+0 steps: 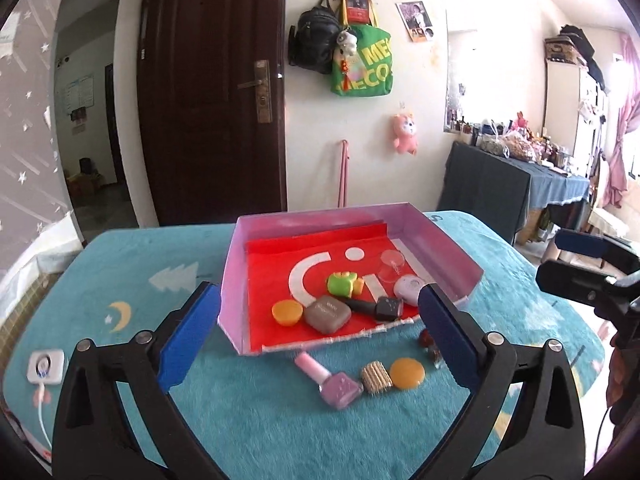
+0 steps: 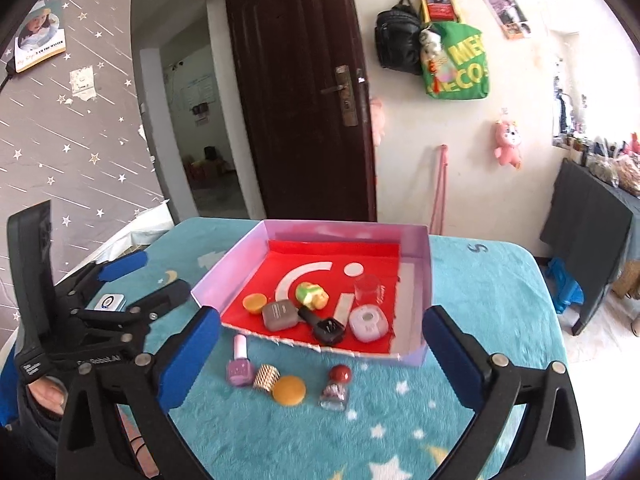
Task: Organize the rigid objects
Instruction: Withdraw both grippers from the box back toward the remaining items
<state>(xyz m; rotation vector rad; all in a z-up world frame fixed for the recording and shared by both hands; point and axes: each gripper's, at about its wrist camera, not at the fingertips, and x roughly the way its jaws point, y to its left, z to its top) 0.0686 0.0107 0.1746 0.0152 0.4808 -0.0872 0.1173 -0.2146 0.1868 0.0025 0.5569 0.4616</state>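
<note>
A shallow pink-walled box (image 2: 416,248) with a red lining is set on a teal star-patterned tablecloth (image 2: 480,420). Inside the box are held: an orange round container (image 2: 254,303), a grey-brown square compact (image 2: 281,314), a black nail polish bottle (image 2: 323,324) lying on its side, a green and yellow toy (image 2: 311,294), a clear plastic cup (image 2: 366,288) and a white rounded case (image 2: 368,323). On the cloth, just in front of the box's near edge, are laid in a row: a pink nail polish bottle (image 2: 240,364), a gold woven cap (image 2: 267,377) touching it, an orange round disc (image 2: 289,390) and a small bottle with a red ball cap (image 2: 337,386). The left gripper (image 1: 318,344) is held above the cloth with its blue-padded jaws spread wide and nothing gripped. The right gripper (image 2: 320,364) is likewise held wide open and empty, the row of items framed between its fingers. A white socket (image 1: 45,366) rests on the cloth at the left.
</note>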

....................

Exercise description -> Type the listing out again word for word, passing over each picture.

Result ->
+0 steps: 
+0 steps: 
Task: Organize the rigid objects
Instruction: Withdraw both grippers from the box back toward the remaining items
<state>(xyz m; rotation vector rad; all in a z-up world frame fixed for the recording and shared by both hands; point and axes: each gripper's, at about its wrist camera, not at the fingertips, and x roughly the way its jaws point, y to its left, z to its top) 0.0686 0.0107 0.1746 0.0152 0.4808 -0.0872 0.1173 -0.2146 0.1868 0.0025 0.5569 0.4616</state>
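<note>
A shallow pink-walled box (image 2: 416,248) with a red lining is set on a teal star-patterned tablecloth (image 2: 480,420). Inside the box are held: an orange round container (image 2: 254,303), a grey-brown square compact (image 2: 281,314), a black nail polish bottle (image 2: 323,324) lying on its side, a green and yellow toy (image 2: 311,294), a clear plastic cup (image 2: 366,288) and a white rounded case (image 2: 368,323). On the cloth, just in front of the box's near edge, are laid in a row: a pink nail polish bottle (image 2: 240,364), a gold woven cap (image 2: 267,377) touching it, an orange round disc (image 2: 289,390) and a small bottle with a red ball cap (image 2: 337,386). The left gripper (image 1: 318,344) is held above the cloth with its blue-padded jaws spread wide and nothing gripped. The right gripper (image 2: 320,364) is likewise held wide open and empty, the row of items framed between its fingers. A white socket (image 1: 45,366) rests on the cloth at the left.
</note>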

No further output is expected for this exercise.